As discussed in the previous section, another way of getting higher performance is to share a high-level description of our kernels with a library. The library then combines this knowledge on the structure of our kernels with knowledge on the targeted microarchitecture to accelerate the kernel execution. One such library is LIBXSMM, which is capable of accelerating small matrix-matrix multiplications through the generation of machine code. LIBXSMM supports a large variety of computer architectures including ASIMD and SVE instructions in the context of AArch64. In this exercise, we’ll be users of LIBXSMM and benchmark the performance of the library. Later, we’ll shift gears and move on to the backend. This will allow us to harness our own library for Just-In-Time (JIT) code generation.

Tasks

Make yourself familiar with LIBXSMM. Read the piece “LIBXSMM: An Open Source-Based Inspiration for Hardware and Software Development at Intel” in The Parallel Universe, Issue 34. Install the library from source on the Graviton3 instance.

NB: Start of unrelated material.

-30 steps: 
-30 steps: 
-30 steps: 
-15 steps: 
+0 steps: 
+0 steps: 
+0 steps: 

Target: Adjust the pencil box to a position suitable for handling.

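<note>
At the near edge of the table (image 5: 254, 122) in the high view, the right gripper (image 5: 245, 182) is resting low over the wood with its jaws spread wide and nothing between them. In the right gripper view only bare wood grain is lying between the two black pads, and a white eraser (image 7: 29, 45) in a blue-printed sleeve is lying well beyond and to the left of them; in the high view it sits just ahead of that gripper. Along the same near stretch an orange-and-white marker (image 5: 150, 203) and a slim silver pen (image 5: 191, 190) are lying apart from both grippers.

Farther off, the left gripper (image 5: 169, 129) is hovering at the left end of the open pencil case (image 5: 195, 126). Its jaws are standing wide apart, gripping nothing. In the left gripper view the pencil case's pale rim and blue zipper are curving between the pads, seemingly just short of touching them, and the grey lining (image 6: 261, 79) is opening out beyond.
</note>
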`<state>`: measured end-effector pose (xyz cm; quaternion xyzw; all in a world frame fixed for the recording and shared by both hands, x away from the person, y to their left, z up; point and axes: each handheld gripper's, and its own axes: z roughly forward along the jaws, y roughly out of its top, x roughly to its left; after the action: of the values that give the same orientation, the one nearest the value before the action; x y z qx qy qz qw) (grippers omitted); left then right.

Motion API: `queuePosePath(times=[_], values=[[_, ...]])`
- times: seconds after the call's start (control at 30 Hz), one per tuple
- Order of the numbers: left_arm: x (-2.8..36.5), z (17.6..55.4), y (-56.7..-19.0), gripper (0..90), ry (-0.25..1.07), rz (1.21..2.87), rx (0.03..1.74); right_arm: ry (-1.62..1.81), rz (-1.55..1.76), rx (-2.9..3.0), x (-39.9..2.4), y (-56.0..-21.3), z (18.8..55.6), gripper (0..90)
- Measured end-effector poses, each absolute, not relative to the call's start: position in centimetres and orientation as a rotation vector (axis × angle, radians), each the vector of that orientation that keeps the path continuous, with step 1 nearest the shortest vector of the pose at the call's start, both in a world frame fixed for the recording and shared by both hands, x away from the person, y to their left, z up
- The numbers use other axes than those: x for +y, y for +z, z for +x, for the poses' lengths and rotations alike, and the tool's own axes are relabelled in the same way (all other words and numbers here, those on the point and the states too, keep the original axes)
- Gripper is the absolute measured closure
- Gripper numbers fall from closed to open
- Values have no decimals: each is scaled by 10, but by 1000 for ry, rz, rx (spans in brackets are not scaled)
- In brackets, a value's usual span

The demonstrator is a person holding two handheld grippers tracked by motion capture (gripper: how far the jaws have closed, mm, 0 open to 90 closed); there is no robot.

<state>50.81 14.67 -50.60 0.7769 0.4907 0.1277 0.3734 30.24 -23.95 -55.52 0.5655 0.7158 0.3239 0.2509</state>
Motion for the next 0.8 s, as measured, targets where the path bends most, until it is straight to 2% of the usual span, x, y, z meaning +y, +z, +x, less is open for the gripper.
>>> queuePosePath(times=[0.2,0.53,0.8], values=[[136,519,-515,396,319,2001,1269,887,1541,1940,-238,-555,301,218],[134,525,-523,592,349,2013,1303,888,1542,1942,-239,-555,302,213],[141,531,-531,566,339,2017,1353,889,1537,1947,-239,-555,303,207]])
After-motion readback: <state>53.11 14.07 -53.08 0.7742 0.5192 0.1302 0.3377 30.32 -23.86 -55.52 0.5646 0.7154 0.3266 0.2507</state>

Navigate to LIBXSMM’s samples/hello-directory and explain the call to libxsmm_dmmdispatch in the C implementation hello.c. Build and run the “Hello LIBXSMM” example.
Add support for LIBXSMM kernels to your matrix-multiplication driver. Verify the results of the library! Benchmark the performance of the library! This should include at least single-precision tests for $λ \in {4, 8, 12, 16, 24, 32, 48, 64}$ in the formula above.